Lesson Description
The "Creating the Data Converter" Lesson is part of the full, Hard Parts of AI: Neural Networks course featured in this preview video. Here's what you'd learn in this lesson:
Will creates a "converter" which processes the data points or features from each person to determine if a refund is approved or denied. The conditions or boundaries within the converter and crafted from the observed examples in the current population.

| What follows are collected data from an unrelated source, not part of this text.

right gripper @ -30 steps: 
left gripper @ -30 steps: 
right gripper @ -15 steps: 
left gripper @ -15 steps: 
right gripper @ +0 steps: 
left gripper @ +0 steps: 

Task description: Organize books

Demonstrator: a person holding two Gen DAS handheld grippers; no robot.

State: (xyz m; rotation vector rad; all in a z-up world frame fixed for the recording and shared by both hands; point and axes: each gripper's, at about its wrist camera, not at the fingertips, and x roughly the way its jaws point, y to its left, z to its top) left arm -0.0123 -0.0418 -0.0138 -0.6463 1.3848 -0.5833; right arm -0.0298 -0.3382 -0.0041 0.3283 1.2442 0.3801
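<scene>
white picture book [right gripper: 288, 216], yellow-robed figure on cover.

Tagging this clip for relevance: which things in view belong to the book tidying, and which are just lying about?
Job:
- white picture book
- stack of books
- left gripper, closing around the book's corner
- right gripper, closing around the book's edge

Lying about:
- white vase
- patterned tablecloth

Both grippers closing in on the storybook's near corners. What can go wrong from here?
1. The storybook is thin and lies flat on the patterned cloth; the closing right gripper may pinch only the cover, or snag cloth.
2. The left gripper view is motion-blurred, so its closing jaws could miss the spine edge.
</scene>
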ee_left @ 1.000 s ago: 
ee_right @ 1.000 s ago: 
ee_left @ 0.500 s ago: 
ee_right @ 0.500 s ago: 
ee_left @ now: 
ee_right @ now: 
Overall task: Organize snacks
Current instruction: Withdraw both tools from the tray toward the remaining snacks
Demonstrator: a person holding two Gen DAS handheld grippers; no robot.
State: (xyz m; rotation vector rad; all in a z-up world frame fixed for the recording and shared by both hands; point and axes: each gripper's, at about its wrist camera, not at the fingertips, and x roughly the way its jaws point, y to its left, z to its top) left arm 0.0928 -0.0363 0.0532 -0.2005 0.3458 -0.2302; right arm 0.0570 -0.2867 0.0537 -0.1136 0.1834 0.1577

Transcript from the "Creating the Data Converter" Lesson
[00:00:00]
>> Will Sentance: So, these are all things that could matter. Here we go people, let's get building. We've got to explore the nature of the data, know your data and how to convert it. One, select sample of historic refund requests. Each has data on, there's a whole database of it, background of the request.
[00:00:16]
Account history, request size, IP patterns, we saw a list of things that might matter. And then it has a corollary data set. It has,what would be the word, like a associated data set. It has a parallel data set of the decision to whether the request was refunded, yes or no.
[00:00:36]
Got it? Okay, pick the background info that matters. There's a bunch of it. Let's pick some that we think really matters. We'll go into in deploying this model. Shouldn't say the name of it yet, but deploying this in time, we'll decide exactly which, what do we call these things?
[00:00:54]
Anyone know what these inputs are called? Anyone know they're called features? So we'll decide which of these features we want to actually use in making our prediction, in making our converter, sorry, making our converter that will be used for making our decision, making our prediction. Okay, so let's get to it, people.
[00:01:17]
I'm going to, on this side, it wouldn't be a session of hard parts. If we were not to have a good delineation on our board. This side here, people, we are going to go about creating our converter. All right, up here we're gonna go about creating our converter.
[00:01:39]
Here it is, create converter. Excellent, and let's start with good old Ben. Ben is a very noble customer. Actually, we've got to pick our features, haven't we? So let's pick our features. I don't know, amount feels pretty important, right? Shout out to Maria for that one. I think account length feels pretty important and what a surprise the other one I suggested would get chosen accounts on IP there we go.
[00:02:13]
So Ben's a very good customer Ben how long have you had do you think your door dash or Uber Eats account?
>> Ben: Four years.
>> Will Sentance: Four years, sounds good to me. And your refund request was?
>> Ben: What?
>> Will Sentance: What do you think? You're like, don't get it wrong, yeah, no.
[00:02:32]
>> Ben: They didn't send me my Indian food, I don't know what-
>> Will Sentance: So maybe you had a big meal, it's like a, I don't know, $80. How about that? That's not that big, I guess, on DoorDash, right? And how many accounts on your IP address you've got, you and your partner maybe, or whatever.
[00:02:47]
So two, okay, good. The refund we know by the customer service rep was given one, excellent. People gonna drag this out. Next up, Joe. Joe, Joe, bad actor. How long have you had your DoorDash account, Joe?
>> Joe: Six years.
>> Will Sentance: No, Joe, you're a bad actor.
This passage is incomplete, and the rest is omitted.